--- The task ---
Output, word for word, the lines of this listing that fall between the line with "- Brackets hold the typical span" and the line with "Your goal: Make", counting both of those lines, and no others.

--- Raw data ---
----

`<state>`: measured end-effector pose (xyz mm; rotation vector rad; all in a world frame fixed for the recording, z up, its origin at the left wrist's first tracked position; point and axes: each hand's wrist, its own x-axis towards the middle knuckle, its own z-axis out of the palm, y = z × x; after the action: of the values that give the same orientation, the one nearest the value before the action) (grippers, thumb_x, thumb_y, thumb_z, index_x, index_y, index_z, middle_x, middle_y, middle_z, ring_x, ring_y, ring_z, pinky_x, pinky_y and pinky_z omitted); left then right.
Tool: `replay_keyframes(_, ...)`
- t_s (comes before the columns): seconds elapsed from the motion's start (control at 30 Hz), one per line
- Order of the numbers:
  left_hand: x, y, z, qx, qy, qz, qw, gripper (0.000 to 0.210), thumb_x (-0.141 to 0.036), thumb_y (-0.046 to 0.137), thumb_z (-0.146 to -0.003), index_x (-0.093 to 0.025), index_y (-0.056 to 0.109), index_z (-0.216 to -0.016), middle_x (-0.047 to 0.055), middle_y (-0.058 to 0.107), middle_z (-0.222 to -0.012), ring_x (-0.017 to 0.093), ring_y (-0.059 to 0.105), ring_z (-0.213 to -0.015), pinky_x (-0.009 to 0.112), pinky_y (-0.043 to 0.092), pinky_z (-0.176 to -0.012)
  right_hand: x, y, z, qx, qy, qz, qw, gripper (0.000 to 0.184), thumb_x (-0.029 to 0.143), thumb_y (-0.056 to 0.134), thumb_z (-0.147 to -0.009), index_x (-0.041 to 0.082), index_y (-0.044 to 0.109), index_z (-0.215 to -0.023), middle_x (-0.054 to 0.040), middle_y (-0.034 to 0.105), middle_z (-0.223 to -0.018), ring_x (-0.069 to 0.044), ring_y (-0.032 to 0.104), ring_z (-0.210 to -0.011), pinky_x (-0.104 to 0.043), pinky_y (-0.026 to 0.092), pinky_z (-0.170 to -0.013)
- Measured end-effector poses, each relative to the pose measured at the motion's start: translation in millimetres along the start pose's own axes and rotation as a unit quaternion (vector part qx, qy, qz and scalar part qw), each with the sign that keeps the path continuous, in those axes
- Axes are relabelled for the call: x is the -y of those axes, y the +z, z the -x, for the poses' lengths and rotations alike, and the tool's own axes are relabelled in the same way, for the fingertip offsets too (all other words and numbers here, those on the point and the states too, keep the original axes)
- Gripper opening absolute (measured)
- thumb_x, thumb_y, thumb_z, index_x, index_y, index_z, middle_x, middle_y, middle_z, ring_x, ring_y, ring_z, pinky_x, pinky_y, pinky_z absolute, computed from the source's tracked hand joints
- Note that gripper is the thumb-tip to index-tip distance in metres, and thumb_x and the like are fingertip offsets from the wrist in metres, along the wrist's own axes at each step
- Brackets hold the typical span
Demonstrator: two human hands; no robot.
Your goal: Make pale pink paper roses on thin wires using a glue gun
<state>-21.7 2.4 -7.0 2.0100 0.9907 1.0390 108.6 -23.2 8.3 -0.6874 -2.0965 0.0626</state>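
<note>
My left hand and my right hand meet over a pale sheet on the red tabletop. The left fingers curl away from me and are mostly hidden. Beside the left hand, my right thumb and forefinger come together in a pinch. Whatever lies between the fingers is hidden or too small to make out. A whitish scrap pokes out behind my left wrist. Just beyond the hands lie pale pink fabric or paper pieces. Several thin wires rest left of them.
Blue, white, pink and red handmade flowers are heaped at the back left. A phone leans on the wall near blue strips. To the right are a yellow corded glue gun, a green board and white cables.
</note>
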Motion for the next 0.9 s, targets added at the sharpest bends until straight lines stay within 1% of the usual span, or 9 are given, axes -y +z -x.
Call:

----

--- Exercise response ---
- Brackets hold the typical span
Demonstrator: two human hands; no robot.
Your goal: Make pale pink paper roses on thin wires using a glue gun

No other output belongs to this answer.